Caesars aims to sell William Hill non-US betting assets within a year
Caesars will begin the process of selling William Hill’s non-US assets in the next two months, with the aim of finding a buyer within a year.
Caesars Entertainment finally closed the acquisition deal of William Hill on 22 April. However, the US gaming giant made it clear that the target was the UK betting brand’s US betting business, with the remainder of the assets now set to be sold.
According to the chief executive Tom Reeg, Caesars will launch the sale process before the end of Q2 on 30 June. It then hopes to announce a buyer towards the end of Q3 or the beginning of Q4, and plans to complete the deal by 5 May in 2022.

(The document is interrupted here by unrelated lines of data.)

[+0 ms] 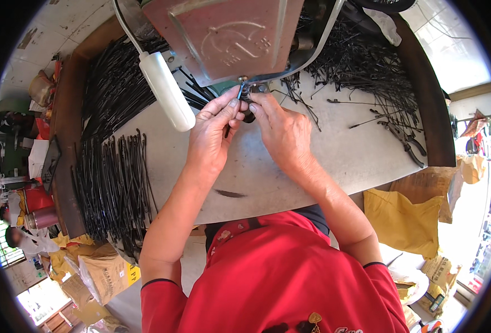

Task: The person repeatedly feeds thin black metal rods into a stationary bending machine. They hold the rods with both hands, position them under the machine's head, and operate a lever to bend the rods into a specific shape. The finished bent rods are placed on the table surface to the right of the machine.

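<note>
Both hands meet under the front edge of a machine with a large pinkish metal cover [229, 41]. My left hand [209, 136] is closed, thumb against fingers, on a thin dark rod [226, 131] whose lower end sticks out below the fingers. A small bluish glint shows at the fingertips, close to the machine's small metal parts [259, 87]. Just to the right, my right hand [285, 130] has its fingers curled and pressed together by those same parts. Whatever lies between its fingertips is hidden.
Long black rods [115, 183] lie in dense heaps along the left side. More thin black pieces with bent ends [362, 66] are tangled at the back right, near pliers [404, 141]. A white lamp [168, 91] hangs left of the machine. Raised brown edging [429, 94] borders the metal tabletop [334, 150].
</note>
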A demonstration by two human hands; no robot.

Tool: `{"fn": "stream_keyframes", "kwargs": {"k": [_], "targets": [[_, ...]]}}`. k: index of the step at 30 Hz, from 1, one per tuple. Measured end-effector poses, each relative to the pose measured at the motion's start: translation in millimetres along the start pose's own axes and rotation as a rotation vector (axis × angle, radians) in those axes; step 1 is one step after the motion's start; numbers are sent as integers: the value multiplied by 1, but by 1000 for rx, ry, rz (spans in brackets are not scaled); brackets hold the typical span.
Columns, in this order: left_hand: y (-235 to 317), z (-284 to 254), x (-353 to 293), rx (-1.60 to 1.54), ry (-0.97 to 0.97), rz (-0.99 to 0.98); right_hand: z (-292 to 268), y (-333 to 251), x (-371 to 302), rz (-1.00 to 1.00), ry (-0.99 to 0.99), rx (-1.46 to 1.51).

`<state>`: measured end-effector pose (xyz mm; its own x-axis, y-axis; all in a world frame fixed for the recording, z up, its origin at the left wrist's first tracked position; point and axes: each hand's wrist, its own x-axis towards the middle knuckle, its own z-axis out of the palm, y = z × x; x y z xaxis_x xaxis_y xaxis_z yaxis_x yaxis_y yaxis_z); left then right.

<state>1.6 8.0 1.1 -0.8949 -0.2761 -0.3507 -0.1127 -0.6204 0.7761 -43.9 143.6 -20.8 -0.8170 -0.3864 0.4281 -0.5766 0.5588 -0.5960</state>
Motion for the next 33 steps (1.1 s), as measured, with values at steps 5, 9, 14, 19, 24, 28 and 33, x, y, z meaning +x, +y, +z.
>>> {"fn": "stream_keyframes", "kwargs": {"k": [5, 9, 14, 19, 24, 28, 33], "targets": [[3, 3, -3, 488, 69, 203, -14, -9, 8, 38, -157, -109], [17, 8, -6, 938, 59, 396, -16, -6, 11, 11, -168, -90], [15, -11, 8, 901, -21, 478, -8, 5, 11, -23, -93, 92], [7, -15, 12, 651, -60, 381, -30, -9, 22, 279, -293, 350], [23, -6, -8, 340, -211, -3, -45, -16, 14, 221, -372, 365], [17, -1, -19, 67, -83, -13, -45, -16, -6, 535, -249, 922], [-3, -1, -29, -60, -52, 70, -23, -9, -29, 859, 73, 1756]]}}
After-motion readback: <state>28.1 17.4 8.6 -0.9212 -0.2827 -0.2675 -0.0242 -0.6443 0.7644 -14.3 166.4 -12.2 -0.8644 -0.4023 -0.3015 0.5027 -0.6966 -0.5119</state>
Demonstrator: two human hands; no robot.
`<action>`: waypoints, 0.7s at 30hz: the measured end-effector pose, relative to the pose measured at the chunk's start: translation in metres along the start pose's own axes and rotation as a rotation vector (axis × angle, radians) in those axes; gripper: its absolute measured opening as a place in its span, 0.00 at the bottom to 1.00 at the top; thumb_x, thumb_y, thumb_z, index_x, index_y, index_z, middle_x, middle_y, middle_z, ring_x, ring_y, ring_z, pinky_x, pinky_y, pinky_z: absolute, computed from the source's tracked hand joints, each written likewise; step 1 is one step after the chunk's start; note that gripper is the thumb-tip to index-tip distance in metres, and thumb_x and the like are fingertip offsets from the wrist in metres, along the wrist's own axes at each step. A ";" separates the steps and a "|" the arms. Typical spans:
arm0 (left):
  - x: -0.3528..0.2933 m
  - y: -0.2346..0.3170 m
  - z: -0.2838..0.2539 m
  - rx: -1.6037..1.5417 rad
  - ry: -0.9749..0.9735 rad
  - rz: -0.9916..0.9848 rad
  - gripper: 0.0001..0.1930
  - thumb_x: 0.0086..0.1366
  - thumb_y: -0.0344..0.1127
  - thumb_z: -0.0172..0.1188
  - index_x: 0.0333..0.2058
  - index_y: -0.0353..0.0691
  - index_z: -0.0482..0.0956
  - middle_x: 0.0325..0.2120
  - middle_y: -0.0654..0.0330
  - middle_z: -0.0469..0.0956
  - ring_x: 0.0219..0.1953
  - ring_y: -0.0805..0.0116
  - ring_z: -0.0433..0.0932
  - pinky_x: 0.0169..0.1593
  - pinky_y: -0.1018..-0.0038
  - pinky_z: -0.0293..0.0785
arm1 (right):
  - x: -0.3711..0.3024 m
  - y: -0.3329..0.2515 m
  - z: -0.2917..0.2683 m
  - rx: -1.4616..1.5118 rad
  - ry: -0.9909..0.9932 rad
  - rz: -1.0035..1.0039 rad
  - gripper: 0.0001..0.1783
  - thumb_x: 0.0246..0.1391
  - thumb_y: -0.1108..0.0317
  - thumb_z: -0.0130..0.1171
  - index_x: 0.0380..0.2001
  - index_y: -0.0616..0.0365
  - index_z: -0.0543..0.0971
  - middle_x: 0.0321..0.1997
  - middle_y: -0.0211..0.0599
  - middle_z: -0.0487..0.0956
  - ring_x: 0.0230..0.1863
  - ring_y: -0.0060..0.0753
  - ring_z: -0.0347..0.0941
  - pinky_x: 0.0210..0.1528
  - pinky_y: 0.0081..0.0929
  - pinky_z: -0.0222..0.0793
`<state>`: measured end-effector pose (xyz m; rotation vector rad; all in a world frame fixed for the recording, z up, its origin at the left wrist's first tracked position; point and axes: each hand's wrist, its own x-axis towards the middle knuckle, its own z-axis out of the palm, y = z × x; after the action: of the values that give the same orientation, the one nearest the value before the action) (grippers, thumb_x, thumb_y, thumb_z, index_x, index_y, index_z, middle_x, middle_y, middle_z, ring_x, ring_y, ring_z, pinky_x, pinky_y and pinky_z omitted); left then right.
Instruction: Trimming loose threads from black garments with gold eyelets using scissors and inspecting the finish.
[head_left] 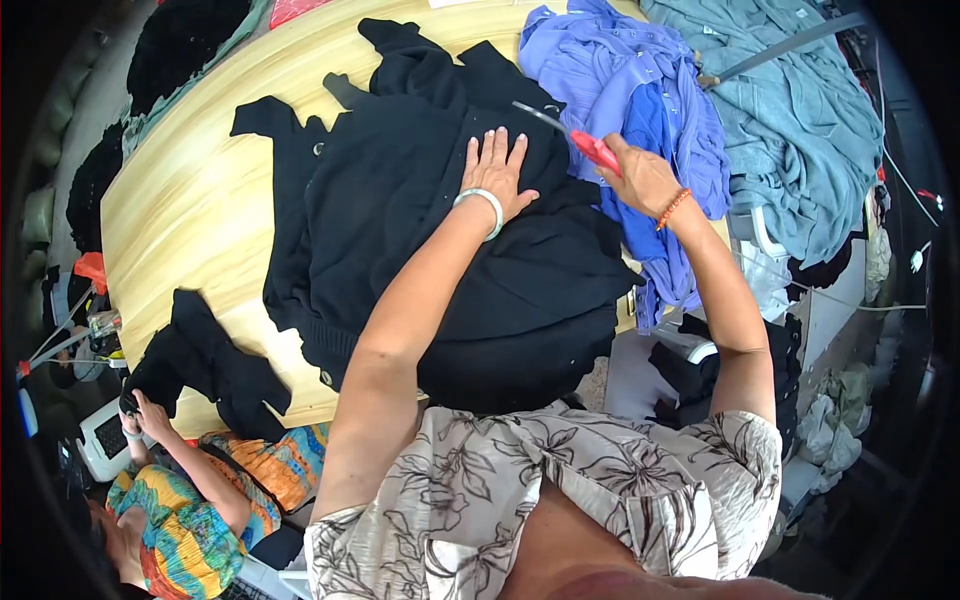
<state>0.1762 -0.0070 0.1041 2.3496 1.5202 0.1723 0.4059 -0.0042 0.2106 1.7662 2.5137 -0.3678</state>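
Observation:
My left hand [496, 178] lies flat with fingers spread on a pile of black knit garments [390, 210], a pale bangle on its wrist. My right hand [642, 178], closed, grips a red-handled tool with a slim metal blade [597, 152]; whether it is a pair of scissors I cannot tell. The blade points up and left over the black cloth, just right of my left fingertips. Part of the handle is hidden by my fingers. Metal-looking rings or buttons show along the garment's edges.
Purple garments [600, 60] and grey-green garments [800, 130] are heaped on the right. A grey metal bar [790, 48] crosses above them. At lower left, a co-worker [190, 510] handles a black piece [205, 360] at the edge of the wooden table [180, 215].

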 end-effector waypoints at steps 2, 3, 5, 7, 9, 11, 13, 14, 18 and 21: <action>0.001 -0.005 0.002 -0.009 0.025 0.041 0.45 0.58 0.55 0.61 0.67 0.44 0.51 0.67 0.45 0.49 0.71 0.49 0.45 0.71 0.54 0.35 | 0.002 0.009 0.011 0.031 0.033 -0.108 0.19 0.55 0.61 0.59 0.44 0.60 0.68 0.27 0.55 0.79 0.33 0.60 0.77 0.37 0.50 0.71; 0.002 -0.006 0.003 0.002 0.015 0.051 0.45 0.59 0.56 0.60 0.67 0.43 0.50 0.67 0.44 0.49 0.71 0.48 0.45 0.71 0.53 0.35 | 0.004 0.007 0.012 0.015 -0.025 -0.119 0.19 0.55 0.61 0.59 0.44 0.60 0.68 0.27 0.56 0.78 0.33 0.60 0.77 0.36 0.50 0.71; 0.001 -0.002 0.005 0.018 0.025 0.045 0.45 0.59 0.57 0.60 0.67 0.42 0.51 0.67 0.44 0.50 0.70 0.49 0.46 0.71 0.54 0.37 | 0.008 0.000 0.009 -0.005 -0.087 -0.154 0.19 0.55 0.62 0.58 0.44 0.62 0.68 0.26 0.56 0.78 0.33 0.60 0.77 0.35 0.50 0.71; 0.002 -0.002 0.004 0.041 0.037 0.043 0.46 0.58 0.58 0.59 0.67 0.39 0.52 0.66 0.42 0.51 0.70 0.49 0.48 0.70 0.54 0.39 | 0.011 -0.012 -0.004 -0.031 -0.122 -0.148 0.19 0.55 0.61 0.58 0.43 0.62 0.69 0.26 0.56 0.78 0.33 0.59 0.77 0.35 0.50 0.72; -0.001 -0.004 0.006 0.044 0.057 0.032 0.46 0.58 0.58 0.59 0.67 0.39 0.51 0.66 0.43 0.51 0.70 0.49 0.48 0.70 0.54 0.39 | 0.012 -0.025 -0.018 -0.063 -0.163 -0.148 0.19 0.55 0.60 0.58 0.43 0.62 0.69 0.26 0.55 0.79 0.33 0.59 0.78 0.35 0.49 0.72; -0.002 -0.005 0.009 0.043 0.078 0.027 0.46 0.58 0.58 0.60 0.67 0.40 0.51 0.66 0.43 0.51 0.70 0.49 0.48 0.70 0.54 0.40 | 0.009 -0.037 -0.029 -0.072 -0.234 -0.208 0.19 0.55 0.59 0.58 0.42 0.62 0.70 0.26 0.54 0.79 0.33 0.57 0.78 0.35 0.49 0.72; -0.001 -0.008 0.012 0.021 0.036 0.040 0.46 0.58 0.57 0.60 0.68 0.41 0.49 0.67 0.43 0.49 0.70 0.48 0.46 0.70 0.51 0.37 | 0.006 -0.052 -0.036 -0.057 -0.283 -0.271 0.20 0.53 0.59 0.60 0.42 0.61 0.71 0.25 0.53 0.79 0.33 0.57 0.78 0.34 0.48 0.72; -0.001 -0.009 0.015 0.039 0.056 0.046 0.46 0.57 0.57 0.60 0.68 0.42 0.50 0.67 0.43 0.50 0.70 0.48 0.47 0.70 0.52 0.37 | 0.004 -0.061 -0.041 -0.046 -0.315 -0.305 0.20 0.53 0.59 0.60 0.43 0.61 0.71 0.25 0.53 0.79 0.33 0.57 0.78 0.34 0.48 0.72; 0.002 -0.011 0.019 0.005 0.081 0.036 0.47 0.56 0.54 0.62 0.67 0.42 0.50 0.66 0.43 0.51 0.70 0.49 0.48 0.71 0.55 0.39 | 0.001 -0.095 -0.044 0.076 -0.407 -0.460 0.22 0.50 0.61 0.63 0.46 0.60 0.72 0.23 0.53 0.77 0.31 0.57 0.76 0.35 0.48 0.69; 0.007 -0.008 0.020 0.000 0.071 0.015 0.41 0.60 0.51 0.57 0.67 0.43 0.51 0.67 0.44 0.51 0.70 0.48 0.48 0.70 0.55 0.39 | 0.004 -0.108 -0.043 0.043 -0.427 -0.520 0.23 0.50 0.61 0.63 0.47 0.59 0.72 0.23 0.52 0.76 0.31 0.56 0.76 0.35 0.47 0.70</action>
<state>0.1779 -0.0017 0.0821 2.3789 1.5342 0.2621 0.3086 -0.0258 0.2697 0.8817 2.5986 -0.7322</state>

While Reeg did not mention an anticipated sale price for William Hill’s non-US business, chief financial officer Bret Yunker said Caesars planned to pay down $2 billion of debt in the next 12 months, with the sale contributing to this.
Reeg added that Caesars will be “aggressive” with investment in the newly acquired operator, noting that one reason for the deal was that William Hill’s British investors were more likely to be conservative regarding leverage.
While the Caesars chief executive noted that the operator is typically “disciplined” in spending, he said it was “also sober enough to realize we have to invest considerably more than has been invested historically”, and that now the deal has completed, Caesars can focus entirely on marketing the product.
“One of my pet peeves when I was an investor was companies that didn’t know what they were good at,” he said. “And I can’t tell you we’re good at running a non-U.S. digital business.
“I can tell you that there are almost certainly people out there that will do it better than us and see opportunity there.”